Thread: hba load error and silent mode

hba load error and silent mode

From
Andrew Dunstan
Date:
Last night I had to deal with a puzzled user of version 8.4  who found 
postgres refused to start but didn't log any error.  It turned out that 
there was an error in the pg_hba.conf file, and the client was running 
in silent mode (the SUSE default).

This seems like a bug, and it's certainly not very postgres-like behaviour.

Can we move the call to hba_load() in postmaster.c down a bit so it 
occurs after the SysLogger is set up? ISTM we really need an absolute 
minimum of code between the call to pmdaemonize() and SysLogger_Start().

(Maybe there's a good case for deprecating silent mode. I'm not sure why 
Suse uses it. Other distros don't seem to feel the need.)

cheers

andrew


Re: hba load error and silent mode

From
Magnus Hagander
Date:
On Mon, Aug 24, 2009 at 14:39, Andrew Dunstan<andrew@dunslane.net> wrote:
>
> Last night I had to deal with a puzzled user of version 8.4  who found
> postgres refused to start but didn't log any error.  It turned out that
> there was an error in the pg_hba.conf file, and the client was running in
> silent mode (the SUSE default).
>
> This seems like a bug, and it's certainly not very postgres-like behaviour.
>
> Can we move the call to hba_load() in postmaster.c down a bit so it occurs
> after the SysLogger is set up? ISTM we really need an absolute minimum of
> code between the call to pmdaemonize() and SysLogger_Start().

I can see other reasons that this would be good, so +1 from me unless
there is any specific reason we can't start it earlier.


> (Maybe there's a good case for deprecating silent mode. I'm not sure why
> Suse uses it. Other distros don't seem to feel the need.)

Could be, but even with silent_mode=off that would be a problem, no?
as in, the log wouldn't go where you'd expect it to go.
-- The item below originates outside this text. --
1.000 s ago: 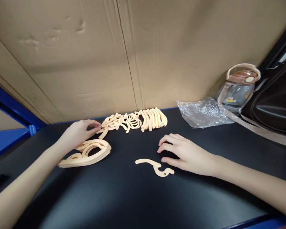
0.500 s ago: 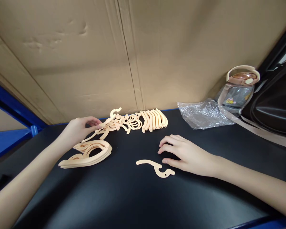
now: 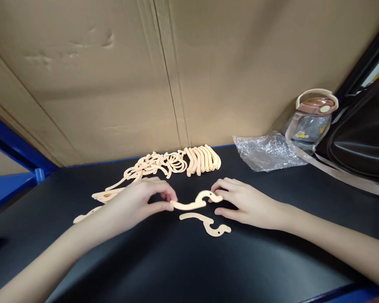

-- Magnus HaganderMe: http://www.hagander.net/Work: http://www.redpill-linpro.com/


Re: hba load error and silent mode

From
Andrew Dunstan
Date:

Magnus Hagander wrote:
>> (Maybe there's a good case for deprecating silent mode. I'm not sure why
>> Suse uses it. Other distros don't seem to feel the need.)
>>     
>
> Could be, but even with silent_mode=off that would be a problem, no?
> as in, the log wouldn't go where you'd expect it to go.
>
>   

It would go to stderr, and then I would have seen it. Silent mode 
apparently sends stderr to the bit bucket until the syslogger is set up. 
I found where the error was by running postmaster under strace, but 
that's really rather icky.

cheers

andrew


Re: hba load error and silent mode

From
Joshua Tolley
Date:
On Mon, Aug 24, 2009 at 02:57:02PM +0200, Magnus Hagander wrote:
> On Mon, Aug 24, 2009 at 14:39, Andrew Dunstan<andrew@dunslane.net> wrote:
> >
> > Last night I had to deal with a puzzled user of version 8.4  who found
> > postgres refused to start but didn't log any error.  It turned out that
> > there was an error in the pg_hba.conf file, and the client was running in
> > silent mode (the SUSE default).
> >
> > This seems like a bug, and it's certainly not very postgres-like behaviour.
> >
> > Can we move the call to hba_load() in postmaster.c down a bit so it occurs
> > after the SysLogger is set up? ISTM we really need an absolute minimum of
> > code between the call to pmdaemonize() and SysLogger_Start().
>
> I can see other reasons that this would be good, so +1 from me unless
> there is any specific reason we can't start it earlier.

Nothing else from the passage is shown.